YOUR INSTRUCTIONS
Restate verbatim the span of lines below between the line with "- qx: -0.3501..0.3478" and the line with "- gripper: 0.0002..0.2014", including those two lines, and only that span.

(Items from a data source)
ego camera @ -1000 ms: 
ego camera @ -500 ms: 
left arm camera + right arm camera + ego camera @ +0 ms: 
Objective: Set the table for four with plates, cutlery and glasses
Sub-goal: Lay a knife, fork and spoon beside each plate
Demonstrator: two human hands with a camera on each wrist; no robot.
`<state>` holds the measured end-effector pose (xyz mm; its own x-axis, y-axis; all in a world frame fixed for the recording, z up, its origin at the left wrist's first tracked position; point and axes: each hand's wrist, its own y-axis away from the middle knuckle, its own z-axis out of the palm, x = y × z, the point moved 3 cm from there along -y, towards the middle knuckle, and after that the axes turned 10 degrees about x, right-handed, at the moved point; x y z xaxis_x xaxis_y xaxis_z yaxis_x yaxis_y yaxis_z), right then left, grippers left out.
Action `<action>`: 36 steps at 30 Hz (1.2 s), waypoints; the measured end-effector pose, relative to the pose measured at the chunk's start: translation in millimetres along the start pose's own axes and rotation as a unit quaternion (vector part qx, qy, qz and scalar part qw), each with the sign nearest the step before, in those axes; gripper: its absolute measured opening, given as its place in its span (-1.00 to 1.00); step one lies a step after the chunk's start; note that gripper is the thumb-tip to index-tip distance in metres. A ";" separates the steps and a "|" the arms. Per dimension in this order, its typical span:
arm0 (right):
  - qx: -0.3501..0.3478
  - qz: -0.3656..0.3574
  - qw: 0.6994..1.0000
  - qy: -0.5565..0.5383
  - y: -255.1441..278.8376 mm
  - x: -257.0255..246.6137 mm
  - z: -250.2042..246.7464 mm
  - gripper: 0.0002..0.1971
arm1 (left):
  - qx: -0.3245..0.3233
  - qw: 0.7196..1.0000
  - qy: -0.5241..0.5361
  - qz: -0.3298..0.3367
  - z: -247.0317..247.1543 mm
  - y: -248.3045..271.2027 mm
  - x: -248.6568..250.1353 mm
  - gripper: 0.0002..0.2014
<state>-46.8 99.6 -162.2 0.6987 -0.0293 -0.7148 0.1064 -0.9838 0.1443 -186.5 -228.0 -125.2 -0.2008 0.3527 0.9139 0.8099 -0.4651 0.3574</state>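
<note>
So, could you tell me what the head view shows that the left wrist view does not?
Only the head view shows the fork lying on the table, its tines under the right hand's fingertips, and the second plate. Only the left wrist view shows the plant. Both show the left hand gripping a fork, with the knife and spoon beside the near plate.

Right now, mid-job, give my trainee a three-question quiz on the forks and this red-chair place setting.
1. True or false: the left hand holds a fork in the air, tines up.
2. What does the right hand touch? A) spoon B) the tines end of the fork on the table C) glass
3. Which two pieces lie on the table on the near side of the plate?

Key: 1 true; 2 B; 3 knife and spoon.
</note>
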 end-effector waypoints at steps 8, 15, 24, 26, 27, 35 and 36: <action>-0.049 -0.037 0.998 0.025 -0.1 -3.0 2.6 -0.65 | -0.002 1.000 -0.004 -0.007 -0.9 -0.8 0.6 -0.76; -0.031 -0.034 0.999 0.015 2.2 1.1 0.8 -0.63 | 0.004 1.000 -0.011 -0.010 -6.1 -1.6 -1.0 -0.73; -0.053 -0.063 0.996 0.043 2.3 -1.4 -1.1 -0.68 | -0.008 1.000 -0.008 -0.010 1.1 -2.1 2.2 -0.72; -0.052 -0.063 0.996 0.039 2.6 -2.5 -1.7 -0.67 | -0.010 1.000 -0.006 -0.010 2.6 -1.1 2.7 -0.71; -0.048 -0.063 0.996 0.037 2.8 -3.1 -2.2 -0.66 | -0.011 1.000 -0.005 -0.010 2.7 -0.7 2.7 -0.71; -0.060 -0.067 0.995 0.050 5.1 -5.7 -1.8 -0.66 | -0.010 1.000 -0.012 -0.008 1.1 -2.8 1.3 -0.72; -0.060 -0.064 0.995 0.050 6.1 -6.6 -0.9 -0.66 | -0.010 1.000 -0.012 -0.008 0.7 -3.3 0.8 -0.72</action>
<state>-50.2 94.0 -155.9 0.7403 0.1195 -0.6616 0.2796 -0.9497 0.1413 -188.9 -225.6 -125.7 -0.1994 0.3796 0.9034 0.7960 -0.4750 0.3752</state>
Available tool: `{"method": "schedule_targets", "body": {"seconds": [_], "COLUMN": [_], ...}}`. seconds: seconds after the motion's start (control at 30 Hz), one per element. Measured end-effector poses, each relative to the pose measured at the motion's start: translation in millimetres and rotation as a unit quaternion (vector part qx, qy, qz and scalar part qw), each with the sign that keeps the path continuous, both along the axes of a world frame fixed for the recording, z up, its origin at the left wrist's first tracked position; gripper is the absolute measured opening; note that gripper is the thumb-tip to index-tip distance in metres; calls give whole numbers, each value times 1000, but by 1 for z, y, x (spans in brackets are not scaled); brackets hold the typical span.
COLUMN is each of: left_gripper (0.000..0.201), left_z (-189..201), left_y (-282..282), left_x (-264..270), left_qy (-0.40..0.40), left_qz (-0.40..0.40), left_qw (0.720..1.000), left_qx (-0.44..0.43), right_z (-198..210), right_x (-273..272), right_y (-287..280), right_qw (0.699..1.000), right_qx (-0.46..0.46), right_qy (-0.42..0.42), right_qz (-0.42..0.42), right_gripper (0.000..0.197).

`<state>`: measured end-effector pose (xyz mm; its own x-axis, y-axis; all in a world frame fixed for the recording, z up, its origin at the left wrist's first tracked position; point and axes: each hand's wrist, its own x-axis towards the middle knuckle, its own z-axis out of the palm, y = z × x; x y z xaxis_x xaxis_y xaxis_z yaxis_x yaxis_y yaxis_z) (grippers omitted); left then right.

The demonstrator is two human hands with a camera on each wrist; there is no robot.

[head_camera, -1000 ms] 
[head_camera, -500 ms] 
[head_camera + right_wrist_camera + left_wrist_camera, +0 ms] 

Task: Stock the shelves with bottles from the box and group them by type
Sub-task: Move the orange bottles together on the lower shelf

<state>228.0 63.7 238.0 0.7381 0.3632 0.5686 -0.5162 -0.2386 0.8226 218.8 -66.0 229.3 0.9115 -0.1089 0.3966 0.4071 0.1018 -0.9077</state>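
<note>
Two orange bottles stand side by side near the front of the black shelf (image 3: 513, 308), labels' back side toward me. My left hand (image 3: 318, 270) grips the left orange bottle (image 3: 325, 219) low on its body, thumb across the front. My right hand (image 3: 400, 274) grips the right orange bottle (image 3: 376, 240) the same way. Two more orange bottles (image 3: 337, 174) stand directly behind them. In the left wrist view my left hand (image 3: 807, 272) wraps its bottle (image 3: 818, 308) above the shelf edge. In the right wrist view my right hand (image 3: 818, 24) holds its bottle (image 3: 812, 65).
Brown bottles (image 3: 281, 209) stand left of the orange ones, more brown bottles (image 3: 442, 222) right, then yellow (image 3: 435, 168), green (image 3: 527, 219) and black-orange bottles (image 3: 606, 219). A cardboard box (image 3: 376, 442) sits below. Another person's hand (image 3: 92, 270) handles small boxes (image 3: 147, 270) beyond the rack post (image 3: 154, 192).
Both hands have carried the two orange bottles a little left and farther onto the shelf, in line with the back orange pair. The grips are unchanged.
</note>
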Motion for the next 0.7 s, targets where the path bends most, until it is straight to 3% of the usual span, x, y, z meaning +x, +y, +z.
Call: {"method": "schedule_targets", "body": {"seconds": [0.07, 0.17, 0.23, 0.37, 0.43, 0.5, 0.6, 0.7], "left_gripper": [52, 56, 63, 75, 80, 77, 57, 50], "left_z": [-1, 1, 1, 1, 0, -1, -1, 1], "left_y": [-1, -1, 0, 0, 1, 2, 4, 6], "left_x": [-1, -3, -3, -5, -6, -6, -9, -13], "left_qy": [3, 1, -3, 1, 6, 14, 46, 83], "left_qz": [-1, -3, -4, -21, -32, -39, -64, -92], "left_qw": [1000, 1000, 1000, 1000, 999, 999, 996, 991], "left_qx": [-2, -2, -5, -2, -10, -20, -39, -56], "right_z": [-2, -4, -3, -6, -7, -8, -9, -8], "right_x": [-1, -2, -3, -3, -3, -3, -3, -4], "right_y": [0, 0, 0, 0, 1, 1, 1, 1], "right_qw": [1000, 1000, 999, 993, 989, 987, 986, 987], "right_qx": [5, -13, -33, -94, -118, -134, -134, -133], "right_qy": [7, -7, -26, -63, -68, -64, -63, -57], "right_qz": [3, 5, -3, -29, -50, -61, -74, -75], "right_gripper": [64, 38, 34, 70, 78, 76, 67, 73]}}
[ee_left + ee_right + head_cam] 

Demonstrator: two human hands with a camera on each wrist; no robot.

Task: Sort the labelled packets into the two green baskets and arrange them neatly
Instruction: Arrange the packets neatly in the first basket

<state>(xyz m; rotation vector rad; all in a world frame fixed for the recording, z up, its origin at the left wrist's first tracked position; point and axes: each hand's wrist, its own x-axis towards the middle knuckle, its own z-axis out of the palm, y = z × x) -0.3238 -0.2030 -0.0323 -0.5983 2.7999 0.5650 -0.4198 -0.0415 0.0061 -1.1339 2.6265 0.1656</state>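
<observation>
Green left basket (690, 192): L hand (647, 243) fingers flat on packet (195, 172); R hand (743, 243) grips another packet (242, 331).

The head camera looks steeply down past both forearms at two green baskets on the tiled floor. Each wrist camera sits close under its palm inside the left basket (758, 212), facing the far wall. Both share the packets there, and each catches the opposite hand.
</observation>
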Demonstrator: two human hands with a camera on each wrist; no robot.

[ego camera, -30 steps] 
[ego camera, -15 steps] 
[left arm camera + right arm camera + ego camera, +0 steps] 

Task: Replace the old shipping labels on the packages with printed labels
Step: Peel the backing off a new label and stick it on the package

ANSWER SECTION
  - qx: -0.3501..0.3478
  - qz: -0.3656..0.3574
  - qw: 0.6994..1.0000
  - qy: -0.5565..0.5383
  - y: -255.1441..278.8376 mm
  - x: -257.0255..246.6137 mm
  - z: -250.2042..246.7464 mm
  - gripper: 0.0002..0.1971
arm1 (left):
  - qx: -0.3245..0.3233
  - qw: 0.7196..1.0000
  - qy: -0.5241..0.5361
  - qz: -0.3298..0.3367
  - z: -247.0317..247.1543 mm
  - y: -248.3045..271.2027 mm
  - x: -248.6568..250.1353 mm
  - gripper: 0.0002..0.2014

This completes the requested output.